**Exercise brief:** Down to the last line, reproduce the data that follows, but skip the pictures.
== Input data ==
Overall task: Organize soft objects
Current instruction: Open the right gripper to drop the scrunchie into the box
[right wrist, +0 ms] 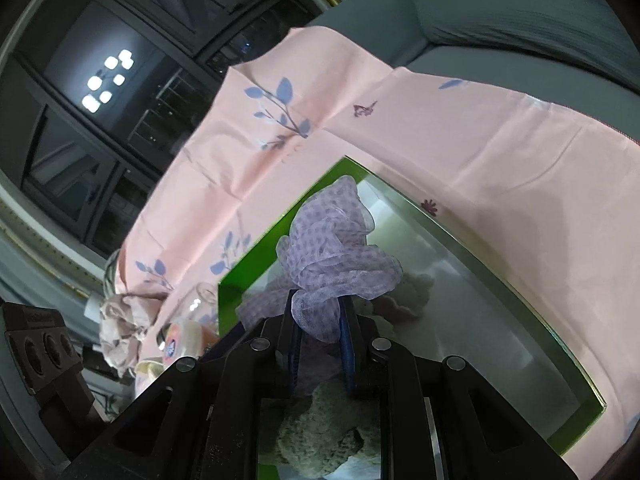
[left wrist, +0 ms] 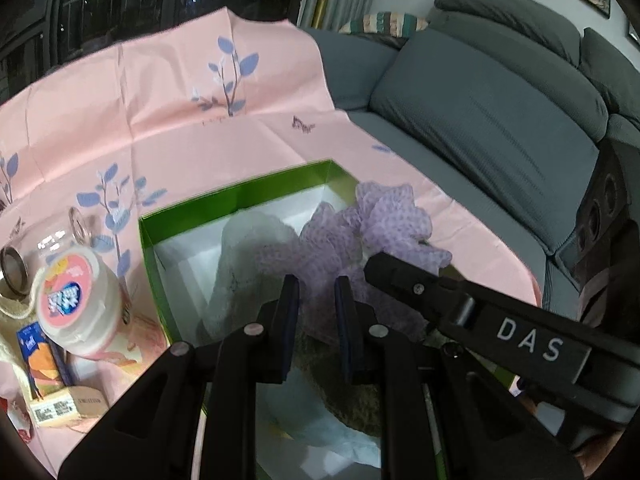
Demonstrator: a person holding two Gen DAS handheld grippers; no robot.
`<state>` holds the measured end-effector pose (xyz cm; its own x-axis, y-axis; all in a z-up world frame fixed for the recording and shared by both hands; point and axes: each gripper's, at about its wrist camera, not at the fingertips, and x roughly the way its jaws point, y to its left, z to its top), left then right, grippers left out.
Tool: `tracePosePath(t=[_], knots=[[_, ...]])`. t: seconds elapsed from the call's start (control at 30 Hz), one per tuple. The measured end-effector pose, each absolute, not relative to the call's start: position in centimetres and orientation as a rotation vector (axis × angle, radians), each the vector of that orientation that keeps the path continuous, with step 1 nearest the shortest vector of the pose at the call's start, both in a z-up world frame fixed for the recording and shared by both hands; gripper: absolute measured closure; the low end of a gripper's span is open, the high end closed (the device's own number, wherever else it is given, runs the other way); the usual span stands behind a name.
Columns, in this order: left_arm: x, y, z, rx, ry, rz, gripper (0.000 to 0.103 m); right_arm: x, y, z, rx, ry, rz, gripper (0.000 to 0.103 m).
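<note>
A green box (left wrist: 240, 194) with a white inside sits on a pink flowered cloth (left wrist: 160, 112). A lilac dotted mesh scarf (left wrist: 360, 232) hangs over its inside, above a pale grey soft cloth (left wrist: 248, 256). My right gripper (right wrist: 319, 312) is shut on the lilac scarf (right wrist: 340, 256) and holds it over the green box (right wrist: 256, 264); a grey plush toy (right wrist: 320, 428) lies below. That gripper's black body (left wrist: 480, 312) reaches in from the right. My left gripper (left wrist: 317, 292) is open and empty, its fingers just short of the scarf.
Left of the box lie a white tub with a pink lid (left wrist: 76, 304), a glass jar (left wrist: 60, 240), a small juice carton (left wrist: 44, 356) and a cardboard box (left wrist: 72, 402). A grey sofa (left wrist: 480, 120) runs along the right. A crumpled pink cloth (right wrist: 124, 324) lies at the cloth's edge.
</note>
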<state>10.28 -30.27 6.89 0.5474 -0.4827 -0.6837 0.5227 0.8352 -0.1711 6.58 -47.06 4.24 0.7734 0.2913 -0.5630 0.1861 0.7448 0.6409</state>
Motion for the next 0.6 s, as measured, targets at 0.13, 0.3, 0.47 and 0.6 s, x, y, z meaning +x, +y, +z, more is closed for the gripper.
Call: tracePosePath(t=[0.13,0.3,0.47,0.6], knots=[[10.1,-30.4,6.5,0.074,0.794,-0.581,0.085,6.8,-47.3,3.7,0.751,0.738,0.044,0.084],[9.8,-30.5,6.3,0.089,0.809,-0.577,0.077,6.6,-47.4,3.2,0.74,0.77,0.031,0.084],[9.8,-29.8,6.3,0.077,0.8,-0.557,0.061,6.6,-47.6,3.2,0.745,0.78,0.019,0.077],[9.2,-28.8,7.0,0.054,0.77,-0.573,0.049,5.8,-47.6,3.9,0.683,0.746,-0.028,0.033]])
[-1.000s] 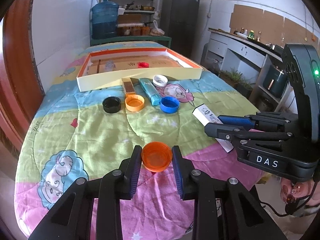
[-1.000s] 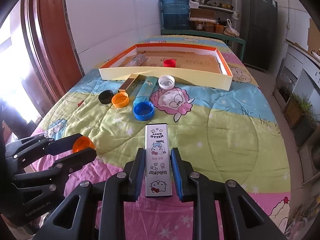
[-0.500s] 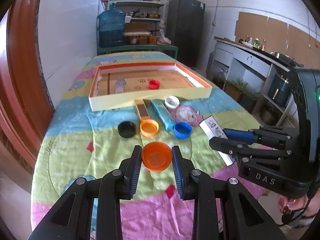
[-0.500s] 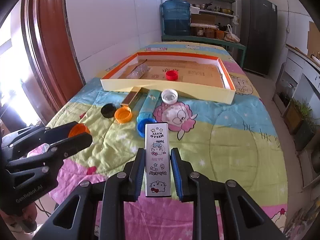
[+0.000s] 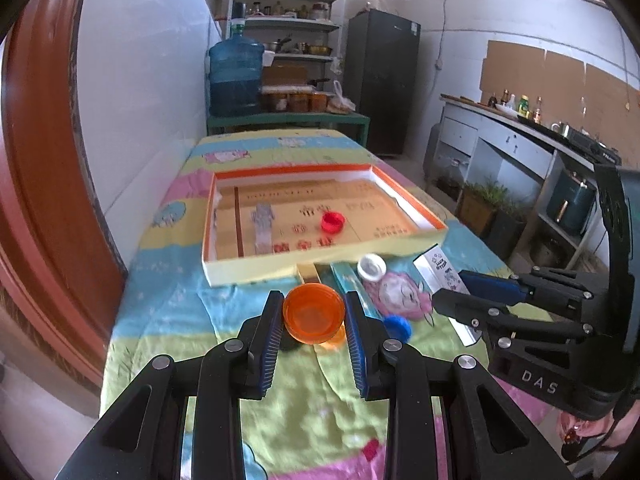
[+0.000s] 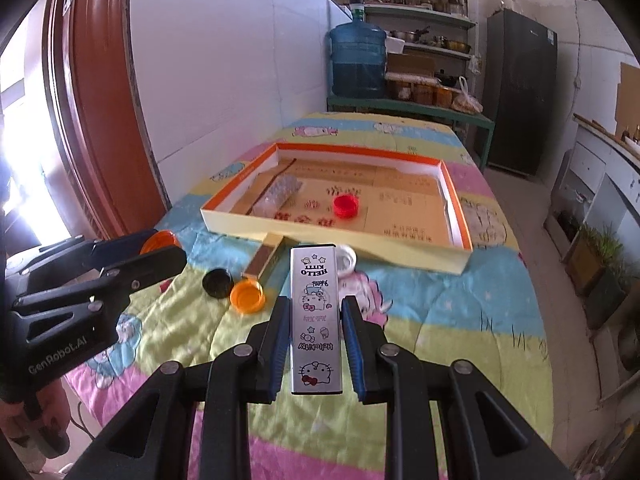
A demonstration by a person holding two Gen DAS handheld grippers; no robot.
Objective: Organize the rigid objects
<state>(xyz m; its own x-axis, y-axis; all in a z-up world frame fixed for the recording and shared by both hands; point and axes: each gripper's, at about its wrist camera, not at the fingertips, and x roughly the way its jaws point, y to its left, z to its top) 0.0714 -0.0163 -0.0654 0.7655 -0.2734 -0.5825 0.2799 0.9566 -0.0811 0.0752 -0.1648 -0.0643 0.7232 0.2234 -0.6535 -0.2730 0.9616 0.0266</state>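
At the bottom centre of the left wrist view, the left gripper (image 5: 314, 314) pinches an orange cap (image 5: 313, 313) above the quilt. The right gripper (image 6: 316, 330) clamps a white Hello Kitty box (image 6: 316, 320) at lower centre of its view, with the shallow tray (image 6: 456, 258) and its red cap (image 6: 346, 205) in mid-frame beyond

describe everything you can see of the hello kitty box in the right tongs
The Hello Kitty box is a slim, flat rectangular case, silver-white and slightly glossy like tin or coated card. Its top face carries cartoon cats, stars, sweets and "Hello Kitty" lettering, printed upside down from the right wrist view. It lies flat, long axis pointing away along the fingers, clamped on both long sides by the blue pads of the right tongs. It is held clear above the quilt; nothing else touches it.
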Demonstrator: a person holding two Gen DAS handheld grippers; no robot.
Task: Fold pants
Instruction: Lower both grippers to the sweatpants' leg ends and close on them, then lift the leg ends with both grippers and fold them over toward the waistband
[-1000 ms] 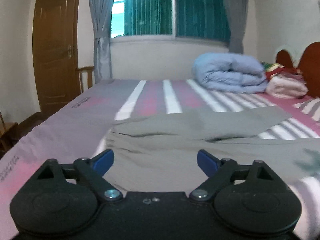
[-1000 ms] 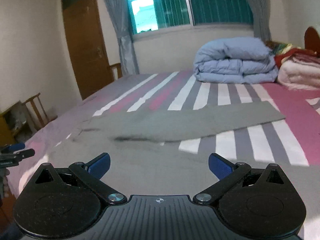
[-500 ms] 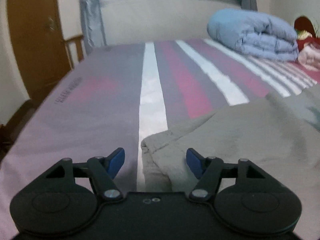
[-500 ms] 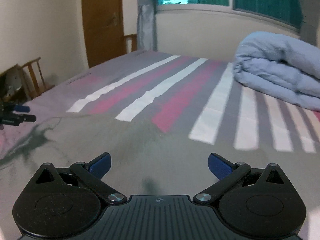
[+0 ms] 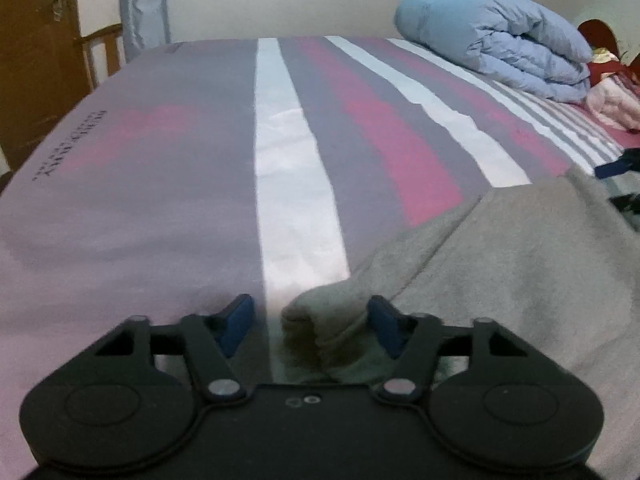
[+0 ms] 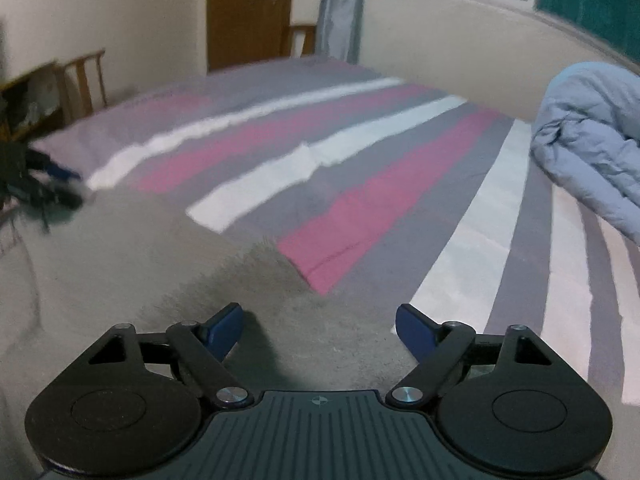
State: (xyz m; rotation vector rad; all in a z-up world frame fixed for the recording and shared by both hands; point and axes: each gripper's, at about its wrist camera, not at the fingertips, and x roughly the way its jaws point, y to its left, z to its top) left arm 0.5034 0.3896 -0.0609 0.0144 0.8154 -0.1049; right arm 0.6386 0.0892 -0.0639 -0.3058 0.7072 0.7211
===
**Exercise response:**
Overall task: Organize soft objects
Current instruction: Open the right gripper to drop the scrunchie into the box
[right wrist, +0 ms] 
[left wrist, +0 ms] 
Demonstrator: a person holding two Gen DAS handheld grippers; no robot.
`<state>` holds the measured end-effector pose (xyz cm; its own x-axis, y-axis; all in a z-up world frame fixed for the recording and shared by both hands; point and axes: each gripper's, at about its wrist camera, not at the fingertips, and x roughly the way its jaws point, y to its left, z to its top), left then right, grippers left out.
Tool: `tracePosePath(t=[_], knots=[[_, ...]])`. t: seconds elapsed from the call's start (control at 30 Hz), one per tuple. The measured end-effector pose, each absolute, not relative to the call's start: position in centimetres and orientation as a rotation vector (axis × angle, radians), each the vector of that orientation that keeps the path continuous, with step 1 nearest the shortest vector of the pose at the call's start, both in a z-up world frame fixed for the recording and shared by both hands; gripper: absolute measured closure; the low end of a gripper's span is open, the high end closed (the device's own number, wherever else it is given, runs the other way); the usual span stands behind a name.
Columns, in this order: left_arm: x, y, z, rx, ry, rz, gripper (0.000 to 0.103 m); right_arm: x, y, z, rx, ry, rz, gripper (0.000 to 0.103 m).
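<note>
A green box (left wrist: 240, 194) with a white inside sits on a pink flowered cloth (left wrist: 160, 112). A lilac dotted mesh scarf (left wrist: 360, 232) hangs over its inside, above a pale grey soft cloth (left wrist: 248, 256). My right gripper (right wrist: 319, 312) is shut on the lilac scarf (right wrist: 340, 256) and holds it over the green box (right wrist: 256, 264); a grey plush toy (right wrist: 320, 428) lies below. That gripper's black body (left wrist: 480, 312) reaches in from the right. My left gripper (left wrist: 317, 292) is open and empty, its fingers just short of the scarf.
Left of the box lie a white tub with a pink lid (left wrist: 76, 304), a glass jar (left wrist: 60, 240), a small juice carton (left wrist: 44, 356) and a cardboard box (left wrist: 72, 402). A grey sofa (left wrist: 480, 120) runs along the right. A crumpled pink cloth (right wrist: 124, 324) lies at the cloth's edge.
</note>
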<state>10.28 -30.27 6.89 0.5474 -0.4827 -0.6837 0.5227 0.8352 -0.1711 6.58 -47.06 4.24 0.7734 0.2913 -0.5630 0.1861 0.7448 0.6409</state>
Motion for the next 0.6 s, as measured, targets at 0.13, 0.3, 0.47 and 0.6 s, x, y, z meaning +x, +y, +z, more is closed for the gripper.
Call: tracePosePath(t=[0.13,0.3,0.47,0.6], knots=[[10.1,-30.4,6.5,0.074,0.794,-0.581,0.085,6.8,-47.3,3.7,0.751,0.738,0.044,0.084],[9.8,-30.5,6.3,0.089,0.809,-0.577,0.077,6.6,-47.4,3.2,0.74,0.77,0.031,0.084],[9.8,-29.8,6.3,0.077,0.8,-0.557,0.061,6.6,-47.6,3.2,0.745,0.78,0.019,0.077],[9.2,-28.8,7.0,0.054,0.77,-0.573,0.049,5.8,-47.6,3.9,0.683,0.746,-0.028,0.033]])
[-1.000s] 
[-1.000s] 
[-0.500s] 
[-0.500s] 
[+0.000s] 
[+0.000s] 
A demonstration by a person holding two Gen DAS handheld grippers; no robot.
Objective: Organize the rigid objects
<state>(xyz m; its own x-axis, y-axis; all in a z-up world frame fixed for the recording and shared by both hands; point and axes: each gripper's, at about its wrist camera, not at the fingertips, and x roughly the way its jaws point, y to its left, z to its top) 0.0714 -0.0163 -0.0654 0.7655 -0.2734 -0.5825 0.2799 0.9566 -0.0811 0.0752 -0.1648 -0.0643 0.7232 0.2234 -0.6535 -0.2730 0.9616 0.0266</state>
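At the bottom centre of the left wrist view, the left gripper (image 5: 314, 314) pinches an orange cap (image 5: 313, 313) above the quilt. The right gripper (image 6: 316, 330) clamps a white Hello Kitty box (image 6: 316, 320) at lower centre of its view, with the shallow tray (image 6: 456, 258) and its red cap (image 6: 346, 205) in mid-frame beyond

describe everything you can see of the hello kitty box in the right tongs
The Hello Kitty box is a slim, flat rectangular case, silver-white and slightly glossy like tin or coated card. Its top face carries cartoon cats, stars, sweets and "Hello Kitty" lettering, printed upside down from the right wrist view. It lies flat, long axis pointing away along the fingers, clamped on both long sides by the blue pads of the right tongs. It is held clear above the quilt; nothing else touches it.
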Demonstrator: a person holding two Gen DAS handheld grippers; no robot.
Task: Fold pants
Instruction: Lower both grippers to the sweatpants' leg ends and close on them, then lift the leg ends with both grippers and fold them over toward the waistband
[-1000 ms] 
[-1000 ms] 
[-500 ms] 
[-500 ms] 
[+0 ms] 
[+0 ms] 
State: (xyz m; rotation vector rad; all in a z-up world frame fixed for the recording and shared by both hands; point and axes: each gripper's, at about its wrist camera, not at the fingertips, and x roughly the way its jaws point, y to its left, z to its top) left arm 0.5034 0.3896 -0.0609 0.0144 0.8154 -0.1049; right arm 0.6386 0.0892 -0.0639 -0.3058 0.7072 0.7211

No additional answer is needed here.